== Records for the task ==
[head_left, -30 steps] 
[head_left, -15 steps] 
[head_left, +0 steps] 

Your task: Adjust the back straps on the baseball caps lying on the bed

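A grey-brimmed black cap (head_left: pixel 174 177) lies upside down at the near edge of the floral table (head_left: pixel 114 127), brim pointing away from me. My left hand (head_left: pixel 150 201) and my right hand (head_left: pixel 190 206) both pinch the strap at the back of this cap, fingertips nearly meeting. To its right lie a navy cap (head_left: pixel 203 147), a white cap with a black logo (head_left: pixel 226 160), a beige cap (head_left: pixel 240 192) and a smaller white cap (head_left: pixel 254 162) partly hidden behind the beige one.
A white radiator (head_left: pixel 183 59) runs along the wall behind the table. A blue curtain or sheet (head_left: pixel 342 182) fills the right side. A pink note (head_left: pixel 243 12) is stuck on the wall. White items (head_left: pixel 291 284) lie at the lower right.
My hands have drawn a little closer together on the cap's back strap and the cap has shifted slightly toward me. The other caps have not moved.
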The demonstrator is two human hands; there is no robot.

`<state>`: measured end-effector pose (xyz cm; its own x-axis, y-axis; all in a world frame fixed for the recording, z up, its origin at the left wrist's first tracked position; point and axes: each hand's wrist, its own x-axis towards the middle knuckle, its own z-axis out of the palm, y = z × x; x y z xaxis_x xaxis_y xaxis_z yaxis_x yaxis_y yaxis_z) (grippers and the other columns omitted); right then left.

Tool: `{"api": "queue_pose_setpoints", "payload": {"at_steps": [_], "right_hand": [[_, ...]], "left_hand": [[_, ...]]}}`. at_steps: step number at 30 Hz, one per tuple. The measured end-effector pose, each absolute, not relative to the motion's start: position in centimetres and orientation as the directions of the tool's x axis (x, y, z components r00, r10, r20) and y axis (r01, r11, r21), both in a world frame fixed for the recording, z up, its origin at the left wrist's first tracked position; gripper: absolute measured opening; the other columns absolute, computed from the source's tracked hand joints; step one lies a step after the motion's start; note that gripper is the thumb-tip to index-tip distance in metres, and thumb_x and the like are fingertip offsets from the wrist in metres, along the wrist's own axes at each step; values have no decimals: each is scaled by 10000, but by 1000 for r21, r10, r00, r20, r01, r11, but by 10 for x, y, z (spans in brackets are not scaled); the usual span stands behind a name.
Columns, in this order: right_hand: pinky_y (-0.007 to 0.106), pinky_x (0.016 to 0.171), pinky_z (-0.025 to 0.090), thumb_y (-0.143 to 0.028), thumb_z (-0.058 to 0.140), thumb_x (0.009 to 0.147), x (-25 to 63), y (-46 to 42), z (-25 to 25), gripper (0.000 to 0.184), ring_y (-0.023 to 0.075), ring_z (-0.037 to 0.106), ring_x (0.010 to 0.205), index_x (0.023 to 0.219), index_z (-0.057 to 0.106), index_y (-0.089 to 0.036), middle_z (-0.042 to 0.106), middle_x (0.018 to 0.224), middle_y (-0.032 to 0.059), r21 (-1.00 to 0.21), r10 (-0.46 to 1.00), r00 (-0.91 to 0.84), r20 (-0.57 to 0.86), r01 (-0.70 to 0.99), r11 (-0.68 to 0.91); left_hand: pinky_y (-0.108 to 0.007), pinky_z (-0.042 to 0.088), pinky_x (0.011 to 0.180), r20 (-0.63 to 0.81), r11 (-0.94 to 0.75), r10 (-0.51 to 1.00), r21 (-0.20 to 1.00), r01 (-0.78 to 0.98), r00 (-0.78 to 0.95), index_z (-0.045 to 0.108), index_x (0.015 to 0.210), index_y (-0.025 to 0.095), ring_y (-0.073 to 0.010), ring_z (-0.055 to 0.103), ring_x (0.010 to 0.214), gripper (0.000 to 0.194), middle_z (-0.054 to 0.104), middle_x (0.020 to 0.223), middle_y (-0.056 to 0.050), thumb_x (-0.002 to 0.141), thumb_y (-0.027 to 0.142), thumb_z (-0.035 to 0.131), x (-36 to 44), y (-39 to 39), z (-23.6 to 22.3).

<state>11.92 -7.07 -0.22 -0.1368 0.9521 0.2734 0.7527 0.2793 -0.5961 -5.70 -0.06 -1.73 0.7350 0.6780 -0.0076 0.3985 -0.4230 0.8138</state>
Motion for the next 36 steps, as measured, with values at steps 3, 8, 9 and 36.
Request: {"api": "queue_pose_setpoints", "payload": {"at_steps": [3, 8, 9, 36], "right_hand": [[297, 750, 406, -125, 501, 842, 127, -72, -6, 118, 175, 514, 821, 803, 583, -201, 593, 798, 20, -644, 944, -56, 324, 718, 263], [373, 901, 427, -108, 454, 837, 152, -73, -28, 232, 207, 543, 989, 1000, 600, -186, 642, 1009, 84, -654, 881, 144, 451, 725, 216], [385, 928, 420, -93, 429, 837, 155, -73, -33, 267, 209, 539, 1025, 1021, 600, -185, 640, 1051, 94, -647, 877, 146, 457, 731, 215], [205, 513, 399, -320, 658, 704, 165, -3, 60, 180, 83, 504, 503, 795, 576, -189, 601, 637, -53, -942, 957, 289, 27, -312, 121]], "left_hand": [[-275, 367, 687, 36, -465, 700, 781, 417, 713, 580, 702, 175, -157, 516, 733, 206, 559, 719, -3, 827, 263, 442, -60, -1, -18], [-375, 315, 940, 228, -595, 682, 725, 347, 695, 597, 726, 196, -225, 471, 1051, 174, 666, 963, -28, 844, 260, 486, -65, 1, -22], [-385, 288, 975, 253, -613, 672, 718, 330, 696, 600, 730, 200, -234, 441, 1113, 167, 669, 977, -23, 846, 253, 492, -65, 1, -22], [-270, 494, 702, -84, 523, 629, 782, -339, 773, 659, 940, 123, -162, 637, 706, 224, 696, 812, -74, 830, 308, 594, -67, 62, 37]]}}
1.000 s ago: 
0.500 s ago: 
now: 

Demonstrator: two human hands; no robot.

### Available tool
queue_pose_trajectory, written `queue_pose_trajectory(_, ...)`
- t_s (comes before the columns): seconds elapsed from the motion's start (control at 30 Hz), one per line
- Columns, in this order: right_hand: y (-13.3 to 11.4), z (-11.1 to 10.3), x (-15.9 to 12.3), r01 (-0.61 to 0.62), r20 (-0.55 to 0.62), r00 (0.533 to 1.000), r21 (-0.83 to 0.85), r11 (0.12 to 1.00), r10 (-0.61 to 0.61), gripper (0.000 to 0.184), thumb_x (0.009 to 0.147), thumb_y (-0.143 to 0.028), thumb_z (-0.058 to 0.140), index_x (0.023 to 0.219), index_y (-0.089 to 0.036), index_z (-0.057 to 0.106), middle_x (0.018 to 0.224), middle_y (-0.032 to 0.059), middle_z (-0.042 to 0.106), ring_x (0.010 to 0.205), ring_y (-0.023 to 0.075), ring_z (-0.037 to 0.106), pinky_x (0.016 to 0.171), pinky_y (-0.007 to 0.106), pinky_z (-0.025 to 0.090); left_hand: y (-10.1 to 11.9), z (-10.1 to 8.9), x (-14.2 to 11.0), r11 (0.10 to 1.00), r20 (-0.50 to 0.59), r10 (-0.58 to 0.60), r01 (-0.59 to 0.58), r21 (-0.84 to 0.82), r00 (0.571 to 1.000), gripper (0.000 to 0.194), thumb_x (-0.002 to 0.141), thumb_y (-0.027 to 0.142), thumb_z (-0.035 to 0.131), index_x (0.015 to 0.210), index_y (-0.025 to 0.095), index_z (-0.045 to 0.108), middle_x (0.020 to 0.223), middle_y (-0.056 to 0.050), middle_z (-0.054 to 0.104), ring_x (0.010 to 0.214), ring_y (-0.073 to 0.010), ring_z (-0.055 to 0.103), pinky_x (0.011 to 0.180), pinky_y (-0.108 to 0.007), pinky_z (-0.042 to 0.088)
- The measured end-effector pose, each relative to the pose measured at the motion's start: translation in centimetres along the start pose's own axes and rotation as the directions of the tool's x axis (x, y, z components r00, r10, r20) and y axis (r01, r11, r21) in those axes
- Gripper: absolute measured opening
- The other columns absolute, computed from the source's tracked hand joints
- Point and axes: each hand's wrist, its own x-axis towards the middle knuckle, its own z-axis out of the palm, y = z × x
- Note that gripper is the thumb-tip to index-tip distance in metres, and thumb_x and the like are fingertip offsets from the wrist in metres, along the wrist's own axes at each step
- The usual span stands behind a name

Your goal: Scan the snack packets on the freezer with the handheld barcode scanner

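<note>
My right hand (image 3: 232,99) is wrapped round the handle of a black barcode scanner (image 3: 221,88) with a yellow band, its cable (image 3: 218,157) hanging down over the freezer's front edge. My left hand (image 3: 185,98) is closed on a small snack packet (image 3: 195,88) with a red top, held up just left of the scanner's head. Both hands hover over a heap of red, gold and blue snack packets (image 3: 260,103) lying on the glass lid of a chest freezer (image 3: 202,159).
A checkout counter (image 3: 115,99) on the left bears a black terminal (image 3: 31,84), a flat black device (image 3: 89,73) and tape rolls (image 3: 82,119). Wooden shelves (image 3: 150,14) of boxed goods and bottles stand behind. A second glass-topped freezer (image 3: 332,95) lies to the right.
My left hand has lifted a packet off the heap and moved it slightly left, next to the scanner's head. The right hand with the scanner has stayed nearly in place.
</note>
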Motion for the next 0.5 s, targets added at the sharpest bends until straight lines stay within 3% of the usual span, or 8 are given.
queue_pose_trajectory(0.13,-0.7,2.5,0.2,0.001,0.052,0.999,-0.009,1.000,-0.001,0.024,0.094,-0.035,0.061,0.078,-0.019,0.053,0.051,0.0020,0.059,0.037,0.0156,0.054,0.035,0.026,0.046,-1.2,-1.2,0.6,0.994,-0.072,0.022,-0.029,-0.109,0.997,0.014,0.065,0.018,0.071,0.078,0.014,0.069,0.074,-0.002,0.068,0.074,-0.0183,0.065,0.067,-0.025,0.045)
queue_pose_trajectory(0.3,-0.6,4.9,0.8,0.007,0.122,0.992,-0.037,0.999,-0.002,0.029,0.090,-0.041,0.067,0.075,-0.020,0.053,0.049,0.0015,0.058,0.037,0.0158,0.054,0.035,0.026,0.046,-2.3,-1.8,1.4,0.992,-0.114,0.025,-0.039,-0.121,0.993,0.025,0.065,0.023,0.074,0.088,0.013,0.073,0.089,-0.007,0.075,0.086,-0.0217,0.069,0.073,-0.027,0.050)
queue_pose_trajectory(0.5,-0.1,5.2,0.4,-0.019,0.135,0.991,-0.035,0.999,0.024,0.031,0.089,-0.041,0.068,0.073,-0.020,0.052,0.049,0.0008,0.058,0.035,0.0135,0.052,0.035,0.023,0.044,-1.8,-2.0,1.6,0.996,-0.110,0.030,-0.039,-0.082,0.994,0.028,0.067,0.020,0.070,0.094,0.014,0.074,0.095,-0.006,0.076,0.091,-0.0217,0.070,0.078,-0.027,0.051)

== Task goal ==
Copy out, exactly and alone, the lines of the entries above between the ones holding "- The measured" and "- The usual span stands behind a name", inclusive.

== Solution to this task ==
- The measured end-effector pose, each relative to the pose measured at the motion's start: translation in centimetres along the start pose's own axes and rotation as the directions of the tool's x axis (x, y, z components r00, r10, r20) and y axis (r01, r11, r21) in those axes
- Gripper: absolute measured opening
- The other columns absolute, computed from the source's tracked hand joints
- Point and axes: each hand's wrist, its own x-axis towards the middle knuckle, its own z-axis out of the palm, y = z × x
- Note that gripper is the thumb-tip to index-tip distance in metres, and thumb_x and the like are fingertip offsets from the wrist in metres, along the wrist's own axes at each step
- The usual span stands behind a name

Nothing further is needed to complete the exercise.